WORK INSTRUCTION:
Don't include pictures. Quote the lines below from the first through the line that contains "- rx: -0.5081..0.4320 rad".

DATASET EXCERPT:
────────────────────

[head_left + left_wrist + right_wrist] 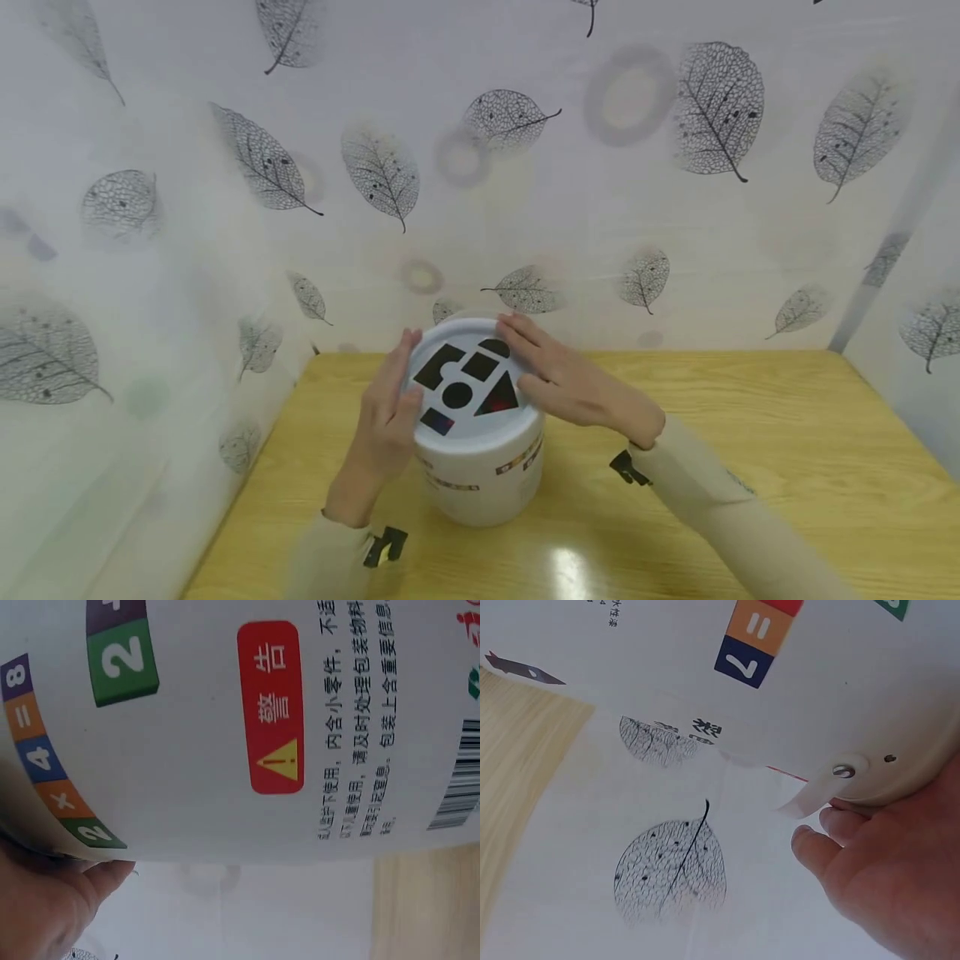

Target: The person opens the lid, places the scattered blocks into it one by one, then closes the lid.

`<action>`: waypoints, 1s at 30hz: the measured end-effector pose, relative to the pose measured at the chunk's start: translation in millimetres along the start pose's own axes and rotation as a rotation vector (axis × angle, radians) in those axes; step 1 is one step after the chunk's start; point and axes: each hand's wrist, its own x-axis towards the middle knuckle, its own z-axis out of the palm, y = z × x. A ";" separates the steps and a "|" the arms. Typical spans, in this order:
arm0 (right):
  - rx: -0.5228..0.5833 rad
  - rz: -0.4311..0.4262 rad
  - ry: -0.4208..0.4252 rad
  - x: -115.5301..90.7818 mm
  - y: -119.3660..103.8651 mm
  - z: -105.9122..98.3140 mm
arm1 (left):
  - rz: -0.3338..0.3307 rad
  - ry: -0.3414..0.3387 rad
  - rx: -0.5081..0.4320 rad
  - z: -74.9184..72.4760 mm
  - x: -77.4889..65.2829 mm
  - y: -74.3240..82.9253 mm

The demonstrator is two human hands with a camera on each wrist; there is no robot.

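Note:
A white bucket (483, 492) stands upright on the table, with a round pale lid (480, 425) on top. Dark shapes mark the lid: a circle, a triangle, an arch and several others. My left hand (386, 417) holds the lid's left edge, its fingers along the outer rim and its thumb on the near left side. At the far right edge, my right hand (566, 379) grips the rim with its fingers reaching over. Coloured number tiles and a red warning label (274, 709) are printed on the bucket wall. A pale handle strap (817, 791) hangs from a pin under the right hand.
The wood-grain table (712, 417) extends to both sides of the bucket. Behind and to the left hangs a whitish curtain (555, 200) printed with skeleton leaves. Dark clips or straps (386, 547) show by both sleeves.

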 end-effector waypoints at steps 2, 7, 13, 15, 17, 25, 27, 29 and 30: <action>0.006 0.001 0.015 -5.2 4.3 -3.0 | -0.027 -0.008 -0.001 7.3 0.9 6.1; 0.005 0.021 0.048 -21.2 17.1 -11.1 | -0.035 -0.025 -0.039 28.5 5.6 18.0; 0.012 0.036 0.084 -40.9 34.5 -20.5 | -0.037 -0.039 -0.065 52.9 7.5 34.9; 0.024 0.030 0.096 -46.7 39.5 -23.6 | -0.048 -0.043 -0.068 59.9 7.5 41.6; 0.040 0.025 0.102 -52.1 44.2 -26.7 | -0.066 -0.052 -0.077 66.4 6.6 48.6; 0.065 -0.025 0.121 -62.7 57.7 -34.5 | -0.115 -0.023 -0.071 83.7 4.5 67.7; 0.075 -0.037 0.133 -63.9 60.1 -33.9 | -0.129 -0.033 -0.083 84.0 4.1 67.8; 0.085 -0.042 0.156 -65.7 62.8 -31.7 | -0.153 -0.067 -0.111 80.6 3.0 65.3; 0.090 -0.035 0.171 -67.6 64.4 -30.4 | -0.161 -0.084 -0.125 77.3 2.0 63.0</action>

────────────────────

SOLUTION FOR THIS EXERCISE:
[head_left + left_wrist + right_wrist] 

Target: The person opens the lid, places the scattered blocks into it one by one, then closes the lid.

`<action>`: waypoints, 1s at 30hz: the measured end-effector pose, relative to the pose measured at the chunk's start: translation in millimetres along the start pose's own axes and rotation as a rotation vector (axis × angle, radians) in those axes; step 1 is one step after the chunk's start; point and axes: each hand's wrist, its own x-axis towards the middle knuckle, its own z-axis out of the palm, y = z × x. A ";" separates the steps and a "|" the arms. Typical spans, in this order:
arm0 (right):
  - rx: -0.5228..0.5833 rad
  - rz: -0.4311..0.4262 rad
  - ry: -0.4208..0.4252 rad
  - x: -115.5301..90.7818 mm
  - y: -119.3660..103.8651 mm
  - z: -105.9122..98.3140 mm
arm1 (left):
  - rz: -0.3338..0.3307 rad
  - ry: -0.3414..0.3387 rad
  - rx: -0.5081..0.4320 rad

No further answer is required.